WHAT TO WORK ON
What lines in the data below mention the string "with"? Copy them out.

DATA BLOCK
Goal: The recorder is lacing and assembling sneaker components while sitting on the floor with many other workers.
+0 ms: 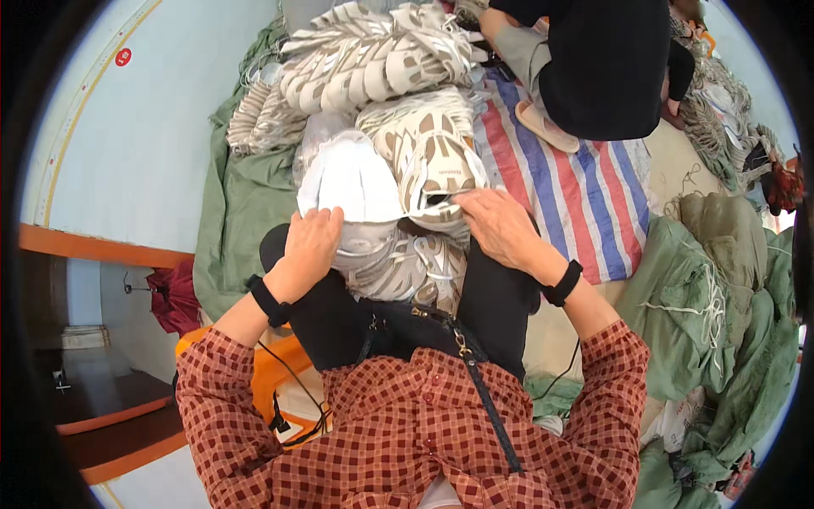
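A white, soft-looking shoe piece (352, 174) lies over my knees, its lower edge pinched in my left hand (310, 246). Beside it on the right is a beige and white shoe upper (441, 165), the front one of a packed row. My right hand (502, 227) has its fingers closed on the upper's near right edge; the fingertips are partly hidden. The two pieces touch in the middle, and I cannot tell whether they are joined. Below them, between my thighs, rests a bundle of grey and white uppers (437, 271).
Large bundles of beige and white uppers (381, 72) are piled ahead. A person in black (606, 68) sits at the far right, near a striped red, white and blue sheet (585, 208). Green sacks (678, 293) lie to the right, and green cloth (242, 204) to the left.
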`<state>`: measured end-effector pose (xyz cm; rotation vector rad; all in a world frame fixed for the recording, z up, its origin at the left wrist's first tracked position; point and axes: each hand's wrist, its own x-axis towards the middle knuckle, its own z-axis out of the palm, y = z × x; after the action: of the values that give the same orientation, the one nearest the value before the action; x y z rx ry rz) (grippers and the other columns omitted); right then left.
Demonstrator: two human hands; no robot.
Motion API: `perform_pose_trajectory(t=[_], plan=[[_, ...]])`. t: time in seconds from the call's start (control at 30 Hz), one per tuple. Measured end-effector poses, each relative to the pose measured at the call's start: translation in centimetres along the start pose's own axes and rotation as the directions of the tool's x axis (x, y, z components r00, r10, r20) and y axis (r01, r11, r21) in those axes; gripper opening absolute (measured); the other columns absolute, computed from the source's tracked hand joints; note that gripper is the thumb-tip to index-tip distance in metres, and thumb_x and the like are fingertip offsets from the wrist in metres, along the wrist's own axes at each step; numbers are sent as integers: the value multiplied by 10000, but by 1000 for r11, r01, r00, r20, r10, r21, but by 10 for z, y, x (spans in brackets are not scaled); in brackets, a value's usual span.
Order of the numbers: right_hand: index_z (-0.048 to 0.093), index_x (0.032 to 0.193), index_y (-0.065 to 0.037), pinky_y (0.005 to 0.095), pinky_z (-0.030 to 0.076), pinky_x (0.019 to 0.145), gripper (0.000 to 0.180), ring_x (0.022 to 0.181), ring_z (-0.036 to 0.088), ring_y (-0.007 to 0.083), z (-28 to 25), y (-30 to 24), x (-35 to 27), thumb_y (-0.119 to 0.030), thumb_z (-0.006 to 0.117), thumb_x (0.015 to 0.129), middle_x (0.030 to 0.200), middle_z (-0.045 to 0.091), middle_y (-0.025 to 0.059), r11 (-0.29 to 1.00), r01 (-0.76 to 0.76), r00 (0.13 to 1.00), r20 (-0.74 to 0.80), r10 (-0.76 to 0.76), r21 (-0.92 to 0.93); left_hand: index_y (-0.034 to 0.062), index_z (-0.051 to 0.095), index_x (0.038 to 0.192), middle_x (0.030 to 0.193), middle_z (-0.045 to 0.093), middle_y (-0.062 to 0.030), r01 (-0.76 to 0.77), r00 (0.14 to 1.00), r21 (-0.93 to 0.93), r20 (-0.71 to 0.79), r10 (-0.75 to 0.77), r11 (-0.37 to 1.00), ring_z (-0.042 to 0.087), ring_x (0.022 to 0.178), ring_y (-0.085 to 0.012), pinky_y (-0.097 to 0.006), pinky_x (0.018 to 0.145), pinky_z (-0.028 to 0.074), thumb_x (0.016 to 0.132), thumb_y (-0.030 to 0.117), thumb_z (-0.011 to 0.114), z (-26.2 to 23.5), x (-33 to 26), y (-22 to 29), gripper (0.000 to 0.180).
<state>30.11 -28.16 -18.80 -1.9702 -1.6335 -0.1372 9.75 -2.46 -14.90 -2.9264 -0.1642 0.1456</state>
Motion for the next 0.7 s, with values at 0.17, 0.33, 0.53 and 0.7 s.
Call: perform_pose_trajectory(t=[0.17,0.33,0.53,0.7], plan=[[638,1068,-15,335,477,812,243,901,636,251,-26,-8,10,-159,574,882,994,681,122,777,-325,943,252,220,538,19,516,953,740,646,-108,-74,985,145,166,49,987,663,790,-281,-504,947,403,770,83,592,-1,4,-7,208],[569,1148,-49,372,492,648,418,773,622,266,-7,-11,17,-281,672,816,887,616,135,746,-485,858,84,506,455,9,563,916,807,674,-147,-119,881,-40,456,124,992,672,790,-304,-447,798,489,795,138,585,18,17,-13,178],[502,1140,12,398,512,654,484,782,626,322,1,-31,20,-259,660,771,913,554,161,885,-420,907,-103,408,-201,-33,523,999,745,651,-231,0,991,-556,-111,-75,831,645,746,-412,-473,632,498,865,264,542,-21,64,48,326],[491,1141,38,413,502,770,450,814,639,305,1,-32,33,-194,616,778,877,587,142,786,-525,805,108,583,-327,-33,485,1064,665,625,-226,122,984,-495,-55,-172,860,627,636,-404,-486,597,487,866,170,495,-12,78,65,284]])
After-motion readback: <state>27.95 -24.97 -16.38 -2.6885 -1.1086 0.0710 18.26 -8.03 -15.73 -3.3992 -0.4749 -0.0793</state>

YOUR SOLUTION
Goal: The recorder is lacing and assembling sneaker components while sitting on the floor with many other workers.
Motion for the next 0.7 s, with values at 0.17, 0.33, 0.53 and 0.7 s.

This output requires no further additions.